Dada Lastri sakit setelah meminum air yang baru ia timba dari sumur dekat sawah meski sebelumnya ia bercerita air sumur itu sangat segar. Tidak berlangsung lama sejak cairan tawar itu menjalar ke seluruh tubuhnya. Memberikan kesegaran di awal, namun menyiksa di akhir. “Bapak ngangsu4 dari sumur tadi siang, air di luar belum Bapak ganti.”
“Tapi itu cuma air, Pak. Aku ndak mau minum, cuma buat—“
“Sama saja! Di luar bahaya, Nduk!”
Marto menarik lengan Asri memberikan tatapan ancaman. Butuh sedikit cara keras untuk mendidik anak perempuan satu-satunya yang wajib dilindungi oleh seorang ayah tunggal. Lastri meninggalkan Asri untuknya. Untuk ia jaga. Dan untuk perkara ini, Marto tahu itu hanya masalah air. Air yang diambil dari sumur tak jauh dari rumahnya.
Anak beranak itu saling melempar pandangan. Menyalurkan kekhawatiran akan sebuah ancaman kematian yang bisa datang malam ini juga. Seperti halnya Lastri, tidak hanya untuk Asri, bahkan Marto pun bisa jadi korban selanjutnya.
Asri menunduk tak berniat untuk melawan. Di hadapannya kini adalah bapaknya. Satu-satunya orang tua yang ia miliki. “Cukup hanya ibu yang pergi. Bapak butuh kamu,” kata Marto lagi-lagi berharap putrinya paham. Asri diam. Kemudian masuk ke kamarnya setelah sesuatu yang basah mengotori kain yang dipakainya. Ia masih butuh air besok, untuk mencuci.
***
Dipercayai oleh banyak penduduk desa, pagebluk tidak memandang siapa yang menjadi korban. Jika dalam satu musim warga telah mengatakan pagebluk datang, isyarat untuk waspada dan tak berjauhan satu sama lain dalam satu keluarga menuntut untuk segera ditaati.

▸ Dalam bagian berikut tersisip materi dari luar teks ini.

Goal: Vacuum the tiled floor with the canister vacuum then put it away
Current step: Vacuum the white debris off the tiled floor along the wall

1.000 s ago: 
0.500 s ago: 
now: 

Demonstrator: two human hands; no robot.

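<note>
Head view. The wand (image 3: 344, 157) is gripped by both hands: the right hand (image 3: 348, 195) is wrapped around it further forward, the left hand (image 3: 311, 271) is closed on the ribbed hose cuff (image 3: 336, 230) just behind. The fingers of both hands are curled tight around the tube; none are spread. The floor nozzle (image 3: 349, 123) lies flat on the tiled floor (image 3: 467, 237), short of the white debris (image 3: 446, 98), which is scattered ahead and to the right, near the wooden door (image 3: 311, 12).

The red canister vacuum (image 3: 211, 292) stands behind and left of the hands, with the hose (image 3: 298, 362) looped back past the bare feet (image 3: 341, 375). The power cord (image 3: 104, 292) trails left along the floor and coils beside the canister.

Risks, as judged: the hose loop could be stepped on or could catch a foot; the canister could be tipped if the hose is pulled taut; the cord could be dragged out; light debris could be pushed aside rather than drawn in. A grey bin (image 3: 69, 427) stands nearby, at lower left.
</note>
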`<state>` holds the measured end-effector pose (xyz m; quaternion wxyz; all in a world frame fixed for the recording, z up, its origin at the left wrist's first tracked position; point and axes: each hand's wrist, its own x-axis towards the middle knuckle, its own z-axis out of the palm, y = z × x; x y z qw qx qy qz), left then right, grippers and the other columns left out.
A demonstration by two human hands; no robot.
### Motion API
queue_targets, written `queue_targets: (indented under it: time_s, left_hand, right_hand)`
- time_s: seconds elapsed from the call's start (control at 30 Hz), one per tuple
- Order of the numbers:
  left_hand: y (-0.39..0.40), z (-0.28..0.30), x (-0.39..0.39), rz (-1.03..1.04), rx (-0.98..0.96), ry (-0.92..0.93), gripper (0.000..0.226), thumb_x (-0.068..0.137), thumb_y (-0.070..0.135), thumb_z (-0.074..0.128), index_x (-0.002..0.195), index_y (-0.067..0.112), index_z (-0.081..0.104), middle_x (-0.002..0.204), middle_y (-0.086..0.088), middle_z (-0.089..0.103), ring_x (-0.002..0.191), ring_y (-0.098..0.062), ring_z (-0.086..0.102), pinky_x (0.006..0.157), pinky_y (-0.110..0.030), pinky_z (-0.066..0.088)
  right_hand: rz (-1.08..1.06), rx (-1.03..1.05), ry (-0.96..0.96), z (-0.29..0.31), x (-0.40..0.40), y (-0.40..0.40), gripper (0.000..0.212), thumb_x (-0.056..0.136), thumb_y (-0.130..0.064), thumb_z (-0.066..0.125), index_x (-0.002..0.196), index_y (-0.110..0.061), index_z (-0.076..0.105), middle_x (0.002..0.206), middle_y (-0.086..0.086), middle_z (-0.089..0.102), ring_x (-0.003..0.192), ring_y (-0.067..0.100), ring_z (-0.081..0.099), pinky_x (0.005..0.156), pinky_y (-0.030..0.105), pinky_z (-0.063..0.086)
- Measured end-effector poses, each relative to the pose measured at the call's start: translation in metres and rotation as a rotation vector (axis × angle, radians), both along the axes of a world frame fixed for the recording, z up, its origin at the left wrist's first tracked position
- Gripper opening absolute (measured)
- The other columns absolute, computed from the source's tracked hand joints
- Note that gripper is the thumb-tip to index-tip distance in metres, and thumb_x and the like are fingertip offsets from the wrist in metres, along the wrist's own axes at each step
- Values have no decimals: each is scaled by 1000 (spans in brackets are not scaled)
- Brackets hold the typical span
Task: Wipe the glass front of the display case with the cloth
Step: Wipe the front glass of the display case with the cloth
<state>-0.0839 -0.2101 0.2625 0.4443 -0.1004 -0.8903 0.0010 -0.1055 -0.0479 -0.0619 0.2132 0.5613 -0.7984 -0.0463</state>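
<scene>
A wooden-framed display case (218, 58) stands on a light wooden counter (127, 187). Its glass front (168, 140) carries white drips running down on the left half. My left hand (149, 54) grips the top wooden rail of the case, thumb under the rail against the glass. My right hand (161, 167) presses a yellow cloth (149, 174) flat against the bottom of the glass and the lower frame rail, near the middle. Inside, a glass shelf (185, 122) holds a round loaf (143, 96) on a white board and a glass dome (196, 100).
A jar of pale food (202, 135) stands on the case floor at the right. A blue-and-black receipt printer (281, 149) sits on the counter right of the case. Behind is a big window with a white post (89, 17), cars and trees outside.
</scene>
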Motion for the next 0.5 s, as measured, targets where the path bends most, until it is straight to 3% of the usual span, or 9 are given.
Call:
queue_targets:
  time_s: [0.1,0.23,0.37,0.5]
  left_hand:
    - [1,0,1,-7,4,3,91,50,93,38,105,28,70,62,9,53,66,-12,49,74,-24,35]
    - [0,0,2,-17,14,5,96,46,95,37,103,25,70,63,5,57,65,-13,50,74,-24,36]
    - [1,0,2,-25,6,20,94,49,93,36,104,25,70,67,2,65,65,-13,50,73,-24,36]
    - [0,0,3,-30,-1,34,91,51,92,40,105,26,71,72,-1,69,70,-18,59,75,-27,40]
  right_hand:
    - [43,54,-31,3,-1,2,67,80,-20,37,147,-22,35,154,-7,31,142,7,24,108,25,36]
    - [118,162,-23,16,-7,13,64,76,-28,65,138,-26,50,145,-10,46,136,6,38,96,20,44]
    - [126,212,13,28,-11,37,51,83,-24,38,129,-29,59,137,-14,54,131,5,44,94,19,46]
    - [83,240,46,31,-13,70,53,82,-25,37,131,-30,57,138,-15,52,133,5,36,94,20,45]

Beberapa hari lalu, ada lima orang meninggal malam hari setelah panen raya usai. Menurut cerita warga, mereka minum air sumur di dekat sawah setelah pesta tayuban5usai. Sore itu, kelima pemuda melintasi depan sumur mengambil air untuk minum. Tidak jelas apa keluhan yang dirasakan. Berselang lima jam setelah mereka minum dan pulang ke rumah masing-masing, satu persatu pemuda itu mati di ranjang, teras depan rumah, bahkan ada yang terkapar di pematang sawah setelah mencari kodok untuk dijual.
Sementara dulu, Lastri, ibu muda dari desa itu hanyalah satu dari banyak warga desa yang meminum air sumur di dekat sawah milik juragan Purwadi ketika pagebluk datang. Sumber air yang terus tersedia di sana serta satu-satunya sumur yang dekat dengan pemukiman bisa dijadikan alasan untuk para warga desa memilih mengambil air di sana demi mencukupi kebutuhan hidup mereka. Lastri telah pergi, Marto paham itu dan kini ia tak ingin semua itu terjadi pada putri satu-satunya.
“Ini bukan perkara air, Mar. Pagebluk itu ndak jelas. Bisa saja cuma keluar rumah nanti malam juga meninggal. Jadi, jangan salahkan air dari sumur itu.”